**YOUR GOAL:**
The full listing, start to finish: write it out again exactly.

------------------------------------------------

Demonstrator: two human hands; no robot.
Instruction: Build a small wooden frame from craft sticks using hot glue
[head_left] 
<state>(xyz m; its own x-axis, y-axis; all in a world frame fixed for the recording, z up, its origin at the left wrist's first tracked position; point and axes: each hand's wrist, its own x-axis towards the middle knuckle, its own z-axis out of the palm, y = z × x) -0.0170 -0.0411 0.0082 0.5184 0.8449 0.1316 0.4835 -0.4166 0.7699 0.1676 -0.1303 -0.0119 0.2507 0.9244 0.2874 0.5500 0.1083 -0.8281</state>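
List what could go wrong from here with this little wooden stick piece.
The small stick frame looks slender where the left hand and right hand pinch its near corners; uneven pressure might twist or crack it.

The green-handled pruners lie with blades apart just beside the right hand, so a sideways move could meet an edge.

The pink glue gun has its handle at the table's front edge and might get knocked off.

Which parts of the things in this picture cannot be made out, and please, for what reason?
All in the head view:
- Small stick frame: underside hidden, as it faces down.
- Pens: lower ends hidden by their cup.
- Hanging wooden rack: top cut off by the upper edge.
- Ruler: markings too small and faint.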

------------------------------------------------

**RESULT OF THE EXERCISE:**
Demonstrator: two human hands; no robot.
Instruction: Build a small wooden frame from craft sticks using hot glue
[head_left] 
<state>(xyz m; its own x-axis, y-axis; all in a world frame fixed for the recording, z up, its origin at the left wrist's first tracked position; point and axes: each hand's wrist, its own x-axis towards the middle knuckle, its own z-axis out of the palm, y = z × x) -0.0170 -0.0411 0.0082 0.5184 0.8449 0.1316 0.4835 -0.4166 0.7699 0.1676 -0.1303 -0.0119 0.2507 0.9244 0.2874 0.5500 0.1083 -0.8281</state>
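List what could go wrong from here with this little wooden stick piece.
The small stick frame looks slender where the left hand and right hand pinch its near corners; uneven pressure might twist or crack it.

The green-handled pruners lie with blades apart just beside the right hand, so a sideways move could meet an edge.

The pink glue gun has its handle at the table's front edge and might get knocked off.

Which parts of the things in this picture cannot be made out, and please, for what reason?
All in the head view:
- Small stick frame: underside hidden, as it faces down.
- Pens: lower ends hidden by their cup.
- Hanging wooden rack: top cut off by the upper edge.
- Ruler: markings too small and faint.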

The response is complete as it stands.